Verso il Conclave. Ora c’è anche il comignolo. Smentito il malore di Parolin
Il Vaticano: "Lo svenimento? Fake news". Puljic potrebbe votare a Santa Marta. Dalle schede ai fumogeni colorati: liturgie e sorprese nella Cappella Sistina.

di Nina Fabrizio
CITTÀ DEL VATICANO
Si è parlato anche della “contro testimonianza” degli abusi sessuali e degli scandali finanziari alle congregazioni pre-conclave di ieri cui ha continuato a prendere parte come nulla fosse anche il cardinale peruviano Juan Luis Cipriani, non elettore, sanzionato da Francesco per abusi e ancora influente esponente dell’Opus Dei. Sono stati in tutto 180 i cardinali riuniti, di cui oltre 120 elettori. Per raggiungere il numero dei votanti, 133, ne mancano ancora quattro.
Ieri alle Congregazioni c’era anche il cardinale Pietro Parolin, il favorito del Conclave, che è stato al centro di un giallo per un presunto svenimento dovuto a un calo di pressione. La Sala Stampa vaticana ha seccamente smentito la circostanza e chi ha potuto vedere il cardinale ieri mattina lo ha trovato in ottima forma. I rumors sono però il segnale che il pre-Conclave sta entrando in una fase di forti manovre, con gruppi e partiti che tentano di giocare la carta di una presunta salute inferma per azzoppare la candidatura di un favorito come Parolin, accreditato come moderato ma comunque troppo in continuità con Francesco secondo il fronte più tradizionalista e conservatore.

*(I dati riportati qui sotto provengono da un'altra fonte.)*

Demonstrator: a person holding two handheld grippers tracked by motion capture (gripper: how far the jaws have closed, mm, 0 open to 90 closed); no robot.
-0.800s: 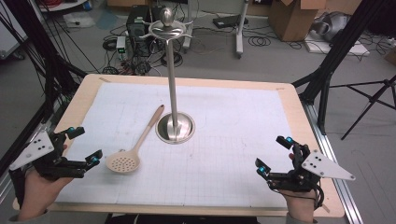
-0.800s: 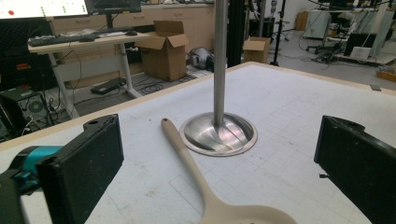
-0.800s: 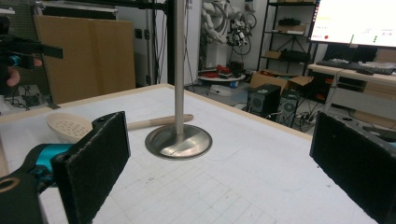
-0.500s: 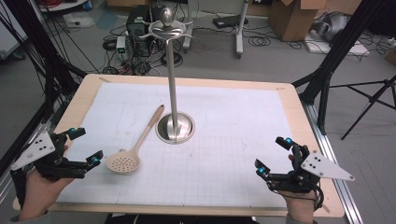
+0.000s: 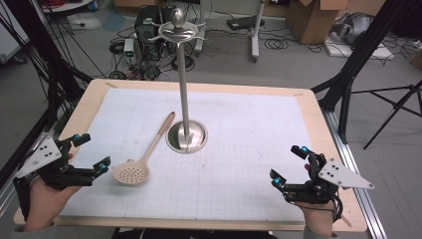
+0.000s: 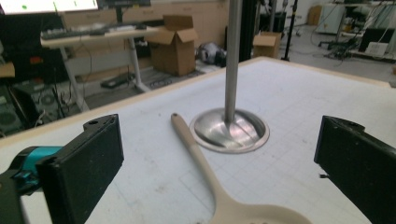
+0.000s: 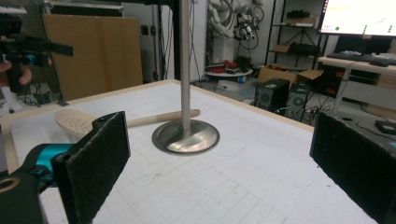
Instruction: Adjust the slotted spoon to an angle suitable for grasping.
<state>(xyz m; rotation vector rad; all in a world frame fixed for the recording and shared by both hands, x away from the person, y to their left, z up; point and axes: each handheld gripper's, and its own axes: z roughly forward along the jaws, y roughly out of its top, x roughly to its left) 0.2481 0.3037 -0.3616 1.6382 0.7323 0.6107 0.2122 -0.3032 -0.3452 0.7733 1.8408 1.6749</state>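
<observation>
Left tool [image 5: 92, 152] (jaws wide) hovers level beside skimmer [image 5: 132, 174].

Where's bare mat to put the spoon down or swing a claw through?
Free: the far strip behind the stand, the wide right half between the stand's base and the right claw, and the near middle between both claws. Crowded: left of centre, where the slotted spoon lies beside the base, near the left claw.
</observation>
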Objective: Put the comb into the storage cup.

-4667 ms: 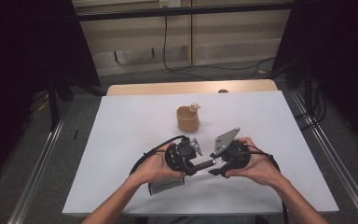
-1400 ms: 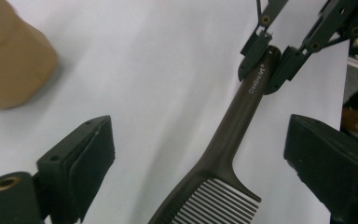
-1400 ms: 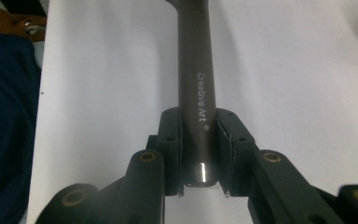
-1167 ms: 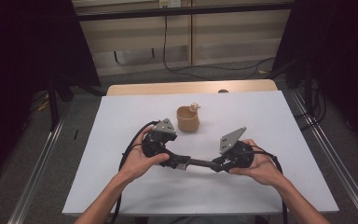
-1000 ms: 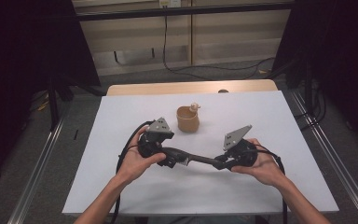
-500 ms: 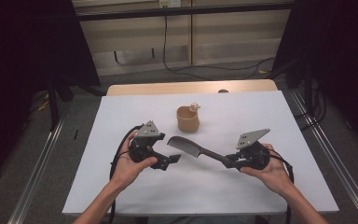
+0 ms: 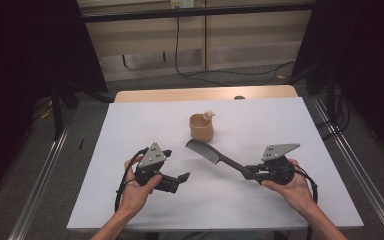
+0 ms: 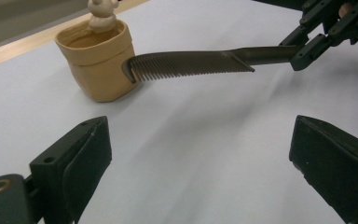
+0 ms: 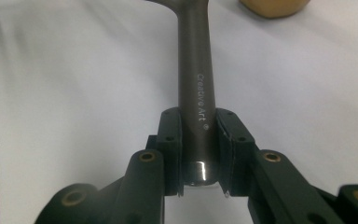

Altro caso che ha tenuto banco quello del cardinale bosniaco Vinko Puljic, arcivescovo emerito di Sarajevo, 80 anni a settembre. Nonostante sia molto malato è riuscito in questi giorni a raggiungere il Vaticano ma potrebbe votare non dalla Cappella Sistina ma dalla residenza riservata agli elettori, Santa Marta, distante meno di un chilometro, grazie all’ausilio degli “infirmarii”, assistenti previsti dalla costituzione Universi dominici gregis, anche loro naturalmente tenuti al giuramento.
Intanto, mentre scatta il countdown per il Conclave del 7 maggio, hanno messo il turbo i lavori per preparare la Sistina, ogni anno visitata da milioni di persone (lo stop alle visite è scattato domenica), ad accogliere le porpore. Dopo la messa a terra della pavimentazione e del sistema audio, ora è il turno dell’allestimento delle due stufe, una in ghisa risalente al 1939 che serve a bruciare le schede scrutinate. E l’altra, più moderna, aggiunta nel 2005, che è quella dove vengono bruciati i fumogeni che conferiscono il caratteristico colore nero o bianco alla fumata. I vigili del fuoco vaticani hanno fatto capolino ieri mattina sul tetto della sistina intenti a sistemare il comignolo su cui saranno puntati gli occhi del mondo in vista dell’Habemus Papam. Il costume di bruciare le schede è ormai entrato nell’immaginario collettivo ma pochi ricordano che lo scopo originario della combustione è eliminare ogni traccia del voto in modo che tutta l’operazione di elezione del nuovo Pontefice rimanga avvolta nel più completo segreto.
La tradizione risale al 1800, quando il popolo romano si radunava davanti al Quirinale (il Vaticano di oggi) per assistere alla fumata, anche se all’epoca non c’era la distinzione attuale dei colori e si usava anche il giallo. Il primo uso di fumo bianco per segnare un’elezione riuscita e di fumo nero per un’elezione fallita risale al Conclave del 1914, che terminò con l’elezione di Benedetto XV. Nel Conclave del 1958, che elesse Giovanni XXIII, al secolo Roncalli, addirittura, l’incertezza del colore e la discontinuità delle prime fumate diventarono indizi per una teoria complottista secondo la quale, in realtà, ad essere eletto sarebbe stato il cardinale genovese Giuseppe Siri che avrebbe scelto il nome di Gregorio XVII e sarebbe poi stato costretto a rinunciare alla nomina.